Description of the task :: Reproduce the listing exactly, please, with every line intact.

Dataset extract ::
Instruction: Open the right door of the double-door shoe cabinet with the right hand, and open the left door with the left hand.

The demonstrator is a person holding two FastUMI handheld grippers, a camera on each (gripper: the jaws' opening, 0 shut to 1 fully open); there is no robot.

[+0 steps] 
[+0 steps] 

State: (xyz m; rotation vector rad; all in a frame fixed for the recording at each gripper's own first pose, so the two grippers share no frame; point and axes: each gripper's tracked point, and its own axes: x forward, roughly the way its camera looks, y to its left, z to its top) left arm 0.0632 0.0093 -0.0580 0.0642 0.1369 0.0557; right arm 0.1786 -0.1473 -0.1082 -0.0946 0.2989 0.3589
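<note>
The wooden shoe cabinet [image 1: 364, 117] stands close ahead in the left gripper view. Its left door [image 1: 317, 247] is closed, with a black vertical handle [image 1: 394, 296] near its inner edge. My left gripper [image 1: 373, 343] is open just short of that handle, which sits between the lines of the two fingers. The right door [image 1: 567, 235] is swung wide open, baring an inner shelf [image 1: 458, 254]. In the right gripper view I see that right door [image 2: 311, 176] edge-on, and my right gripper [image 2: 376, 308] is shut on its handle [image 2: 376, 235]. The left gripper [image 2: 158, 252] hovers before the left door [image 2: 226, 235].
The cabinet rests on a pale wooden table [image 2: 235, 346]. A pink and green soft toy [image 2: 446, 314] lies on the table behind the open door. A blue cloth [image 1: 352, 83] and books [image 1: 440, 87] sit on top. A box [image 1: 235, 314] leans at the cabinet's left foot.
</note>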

Response for this exercise ::
Instruction: Open the right door of the double-door shoe cabinet with the right hand, and open the left door with the left hand.

The demonstrator is a person holding two FastUMI handheld grippers, a camera on each (gripper: the jaws' opening, 0 shut to 1 fully open); there is no robot.

[+0 steps] 
[+0 steps] 

State: (xyz m; rotation vector rad; all in a frame fixed for the recording at each gripper's own first pose, so the two grippers share no frame; point and axes: each gripper's tracked point, and its own axes: x forward, roughly the way its camera looks, y to its left, z to its top) left arm 0.0632 0.0093 -0.0580 0.0642 0.1369 0.0557; right arm 0.1786 -0.1473 -0.1082 -0.0946 0.2989 0.3589
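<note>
The wooden shoe cabinet [image 1: 364, 117] stands close ahead in the left gripper view. Its left door [image 1: 317, 247] is closed, with a black vertical handle [image 1: 394, 296] near its inner edge. My left gripper [image 1: 373, 343] is open just short of that handle, which sits between the lines of the two fingers. The right door [image 1: 567, 235] is swung wide open, baring an inner shelf [image 1: 458, 254]. In the right gripper view I see that right door [image 2: 311, 176] edge-on, and my right gripper [image 2: 376, 308] is shut on its handle [image 2: 376, 235]. The left gripper [image 2: 158, 252] hovers before the left door [image 2: 226, 235].
The cabinet rests on a pale wooden table [image 2: 235, 346]. A pink and green soft toy [image 2: 446, 314] lies on the table behind the open door. A blue cloth [image 1: 352, 83] and books [image 1: 440, 87] sit on top. A box [image 1: 235, 314] leans at the cabinet's left foot.
</note>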

This answer is complete.